Wondered what Neil Young’s been up to lately? Or k.d. lang? Or Avril Lavigne?
If so…meet Canadian Music Wiki, the collaborative site dedicated to, yes, Canadian music. The project, the brainchild of the Vancouver-based j-school student and music journalist Amanda Ash, adds a new dimension to the crowdsourcing-of-information ethos behind projects like Wikipedia: It’s crowdsourcing culture. “This project,” the site explains, “is dedicated to using collaborative and social media to enrich Canada’s music scene by creating a comprehensive guide to Canadian music. We welcome your contributions.”

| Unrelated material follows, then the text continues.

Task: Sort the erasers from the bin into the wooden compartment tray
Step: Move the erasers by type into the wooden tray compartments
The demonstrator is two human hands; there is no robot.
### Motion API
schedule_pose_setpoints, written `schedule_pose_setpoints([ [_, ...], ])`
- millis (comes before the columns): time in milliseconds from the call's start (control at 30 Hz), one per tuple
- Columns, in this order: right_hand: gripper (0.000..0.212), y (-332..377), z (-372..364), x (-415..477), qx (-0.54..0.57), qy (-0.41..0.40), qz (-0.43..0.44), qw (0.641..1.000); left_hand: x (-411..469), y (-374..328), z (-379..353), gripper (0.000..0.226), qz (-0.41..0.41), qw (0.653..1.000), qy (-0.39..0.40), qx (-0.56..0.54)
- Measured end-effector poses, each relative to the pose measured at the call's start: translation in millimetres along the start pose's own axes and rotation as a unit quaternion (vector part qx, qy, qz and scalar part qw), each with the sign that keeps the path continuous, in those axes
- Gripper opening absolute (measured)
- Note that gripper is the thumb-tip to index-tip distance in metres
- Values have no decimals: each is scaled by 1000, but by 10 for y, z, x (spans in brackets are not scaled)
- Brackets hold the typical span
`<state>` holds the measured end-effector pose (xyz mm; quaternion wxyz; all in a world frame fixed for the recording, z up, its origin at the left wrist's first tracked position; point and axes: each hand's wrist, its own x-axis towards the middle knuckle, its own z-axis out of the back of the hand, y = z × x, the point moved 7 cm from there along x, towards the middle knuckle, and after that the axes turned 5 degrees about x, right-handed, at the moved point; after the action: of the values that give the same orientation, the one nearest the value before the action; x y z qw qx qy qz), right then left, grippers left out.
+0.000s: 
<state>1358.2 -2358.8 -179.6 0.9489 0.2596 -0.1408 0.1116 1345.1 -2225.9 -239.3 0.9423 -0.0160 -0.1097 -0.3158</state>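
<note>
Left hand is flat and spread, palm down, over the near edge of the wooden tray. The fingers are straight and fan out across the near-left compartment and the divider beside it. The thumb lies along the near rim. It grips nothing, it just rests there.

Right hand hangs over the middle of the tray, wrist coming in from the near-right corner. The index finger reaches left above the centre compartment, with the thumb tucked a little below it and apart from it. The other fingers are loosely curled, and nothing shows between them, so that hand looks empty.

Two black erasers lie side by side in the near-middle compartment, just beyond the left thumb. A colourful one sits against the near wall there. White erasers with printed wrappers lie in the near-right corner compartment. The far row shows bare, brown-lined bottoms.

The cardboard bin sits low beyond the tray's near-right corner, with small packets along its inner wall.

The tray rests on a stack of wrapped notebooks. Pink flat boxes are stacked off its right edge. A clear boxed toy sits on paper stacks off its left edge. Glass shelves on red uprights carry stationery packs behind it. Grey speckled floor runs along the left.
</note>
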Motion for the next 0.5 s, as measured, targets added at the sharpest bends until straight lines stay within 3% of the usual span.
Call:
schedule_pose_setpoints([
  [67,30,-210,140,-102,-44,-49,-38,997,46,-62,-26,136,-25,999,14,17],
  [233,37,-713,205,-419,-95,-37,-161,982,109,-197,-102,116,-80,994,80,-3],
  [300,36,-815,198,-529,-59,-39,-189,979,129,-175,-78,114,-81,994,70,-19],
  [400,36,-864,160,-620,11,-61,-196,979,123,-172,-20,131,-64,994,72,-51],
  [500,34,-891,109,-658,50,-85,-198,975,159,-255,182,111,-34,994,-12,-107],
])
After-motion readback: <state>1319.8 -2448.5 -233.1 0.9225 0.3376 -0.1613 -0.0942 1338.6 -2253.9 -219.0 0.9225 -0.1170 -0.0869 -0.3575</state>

So the site’s not fully comprehensive yet (Justin Bieber’s not in there, for example, which means that the site is both incomplete and tasteful) — but, then, it’s also young. It came about as Ash’s masters thesis, part of the arts and culture journalism program at the University of British Columbia Graduate School of Journalism; the wiki was one aspect of a broader examination of public media’s new mandate in the digital world. (The digital journalist and UBC professor Alfred Hermida was Ash’s — and the project’s — adviser.) In August of 2009, Ash received a $15,000 grant from the internship facilitator MITACS Accelerate to develop her idea for a music wiki into a full-fledged, public site, in conjunction with CBC Radio 3. In September, she began her internship with Radio 3, working with the network to develop the wiki into a site that would become both a resource and an outlet for music fans in Canada and beyond.

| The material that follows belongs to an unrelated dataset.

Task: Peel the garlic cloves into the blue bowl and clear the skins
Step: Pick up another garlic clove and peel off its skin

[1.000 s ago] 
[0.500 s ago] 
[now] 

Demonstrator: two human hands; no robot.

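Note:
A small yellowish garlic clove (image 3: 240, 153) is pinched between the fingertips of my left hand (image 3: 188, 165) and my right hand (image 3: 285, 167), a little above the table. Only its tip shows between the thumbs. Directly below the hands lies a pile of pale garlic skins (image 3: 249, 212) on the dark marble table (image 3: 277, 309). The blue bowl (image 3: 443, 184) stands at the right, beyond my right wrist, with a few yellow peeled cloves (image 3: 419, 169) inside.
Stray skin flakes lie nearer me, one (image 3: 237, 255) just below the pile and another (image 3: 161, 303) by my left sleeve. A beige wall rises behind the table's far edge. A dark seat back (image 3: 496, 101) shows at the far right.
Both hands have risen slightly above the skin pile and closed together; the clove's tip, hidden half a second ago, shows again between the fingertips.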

The wiki had its public launch just over a month ago, in late May. Since then, it has generated around 14,000 page views, Ash told me, and — probably a more meaningful metric for a wiki — 2,300 pages of original, crowd-sourced content about Canadian music (everything from albums to songs, labels to venues, stores to studios). Ash and Hermida attribute that response in part to the wiki’s topic itself: Music is one of those things that, whether you’re into Broken Social Scene or the Crash Test Dummies or Shania Twain or even Justin Bieber (the hair, the hair, we get it), people tend to feel strongly about — and committed to. “It seems like people are happy to have a resource out there where the average fan can contribute,” Ash says. The wiki adds an extra element of democratization to music culture. “It’s kind of this two-way dialogue.”
That puts the wiki on the receiving end of one of the most sought-after resources in journalism: engagement. One mystery for news organizations — and, if solved, probably the closest we’ll come to a financial silver bullet — is how to leverage the interests, and the passions, of the crowd. And, yes, if there’s anything people tend to be passionate about, it’s music. But not just music, the product, tellingly — but music, the community: the concerts, the camaraderie, the shared knowledge of a group’s history and sensibility. Music is “one of those niche topics that people can create communities around,” Ash says. And while there’s no shortage of online outlets that serve those communities — MySpace, Pitchfork, and on and on — what a wiki offers is centralization by way of information. “MySpace is fragmented,” Hermida points out; and, on the other side of the scale, much of traditional music journalism focuses on pushing content out rather than pulling communities in. A wiki is a kind of middle ground: it gives and gets at the same time.
In that, the Canadian Music Wiki — a resource for journalism, more than a strict product of it — puts a culture-specific spin on the Wikipedia effect we’re seeing in journalism: It hints at a future of news that marries content with context, information with conversation, old news with new…all in a single platform. A wikified approach to music “flips the broadcast model on its head,” Hermida says. But it also fulfills a broader, and perhaps even more relevant, mandate: It “helps Canadians express themselves.”